Wednesday, June 29, 2005

A prayer appropriate for all of us...

God grant me the serenity to accept the things I cannot change; courage to change the things I can; and wisdom to know the difference.

....

Amen.

--Reinhold Niebuhr


This is a prayer that all Lebanese should keep in mind when discussing Lebanon, and the situation that exists there -- especially when we start talking about what is usually referred to as the "BIG picture"!

There are powers that are much bigger than us in this world. If we are not able to understand our place in their game and act accordingly (in a prudent and wise manner), we will destroy our selves - just as we did in the civil war. Within those restrictions and limitations however, there are a million things that can be done to improve the wellbeing of the average Lebanese and the prosperity of our country.

These are the activities we should focus our energies and even discussions on because they are the ones that, in the end, will reward us with the largest dividends.

3 comments:

Lebanese Meze said...

Agreed!

Anonymous said...

Years ago, my mother taught me that prayer, and helped me understand how it was applied in practice.
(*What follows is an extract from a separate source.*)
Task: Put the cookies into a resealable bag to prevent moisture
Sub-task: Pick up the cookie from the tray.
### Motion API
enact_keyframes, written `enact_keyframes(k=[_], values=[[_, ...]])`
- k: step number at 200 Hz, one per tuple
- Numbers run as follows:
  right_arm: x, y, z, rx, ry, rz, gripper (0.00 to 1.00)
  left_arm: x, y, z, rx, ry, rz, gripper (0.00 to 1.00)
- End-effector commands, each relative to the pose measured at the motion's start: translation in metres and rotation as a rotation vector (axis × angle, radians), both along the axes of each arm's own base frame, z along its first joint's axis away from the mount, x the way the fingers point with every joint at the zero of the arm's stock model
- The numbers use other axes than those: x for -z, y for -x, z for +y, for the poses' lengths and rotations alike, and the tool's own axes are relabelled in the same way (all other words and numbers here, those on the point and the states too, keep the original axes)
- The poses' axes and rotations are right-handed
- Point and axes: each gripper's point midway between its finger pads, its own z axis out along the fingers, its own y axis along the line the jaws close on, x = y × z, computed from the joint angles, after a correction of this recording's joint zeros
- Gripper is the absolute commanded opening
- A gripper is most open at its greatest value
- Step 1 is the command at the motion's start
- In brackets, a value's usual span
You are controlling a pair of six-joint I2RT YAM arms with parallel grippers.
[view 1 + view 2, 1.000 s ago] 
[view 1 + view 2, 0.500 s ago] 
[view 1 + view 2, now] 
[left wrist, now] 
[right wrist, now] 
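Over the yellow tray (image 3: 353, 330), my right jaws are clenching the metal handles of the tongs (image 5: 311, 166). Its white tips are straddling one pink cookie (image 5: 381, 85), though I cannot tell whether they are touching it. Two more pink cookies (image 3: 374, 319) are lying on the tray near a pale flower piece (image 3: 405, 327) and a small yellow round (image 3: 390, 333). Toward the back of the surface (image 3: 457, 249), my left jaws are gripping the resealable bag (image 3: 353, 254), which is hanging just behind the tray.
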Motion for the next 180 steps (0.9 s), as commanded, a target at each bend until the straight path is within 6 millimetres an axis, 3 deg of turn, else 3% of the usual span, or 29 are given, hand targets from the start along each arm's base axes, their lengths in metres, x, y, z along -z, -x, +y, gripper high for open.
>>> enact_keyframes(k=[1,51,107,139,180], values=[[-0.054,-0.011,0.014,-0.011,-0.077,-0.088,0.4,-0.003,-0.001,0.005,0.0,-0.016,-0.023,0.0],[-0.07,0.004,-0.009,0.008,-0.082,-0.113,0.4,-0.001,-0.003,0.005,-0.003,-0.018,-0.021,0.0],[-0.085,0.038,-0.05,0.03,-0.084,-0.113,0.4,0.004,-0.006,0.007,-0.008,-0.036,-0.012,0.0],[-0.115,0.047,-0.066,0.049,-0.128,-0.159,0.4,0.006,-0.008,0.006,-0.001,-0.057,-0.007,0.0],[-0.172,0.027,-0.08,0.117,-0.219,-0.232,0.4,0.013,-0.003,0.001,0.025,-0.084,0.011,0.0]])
Later, I tried to find who first wrote it. A Jesuit priest told me it was written by St. Francis of Assisi, There are many other attributions for the prayer, and now you say it was Reinhold Niebuhr. It may have been him; I don't know.

But in a search for the author, I entered the WHOLE prayer into a Google search, in quotes, and found that they counted 62,900 websites which contained all those words!!

It surely gets around!!

Barney

Raja said...

It's a prayer that applies to everyone who has the desire to change what he or she perceives to be a "difficult" status quo. The question is: have people always had the desire to challenge the status quo? Or is this desire a product of our modern (or some other) age? I suppose that if we are able to answer those two questions, we might have a better idea of the prayer's origin.

What I am sure of is that the prayer touches me in a very powerful way because it is extremely relevant and pertinent to my life. For I am one of those fools who believes in change for the better... or, as some people would rather refer to it, progress: an utterly modern concept, which is translated rather disappointingly in Arabic as "taqqadum" (literally, moving forward).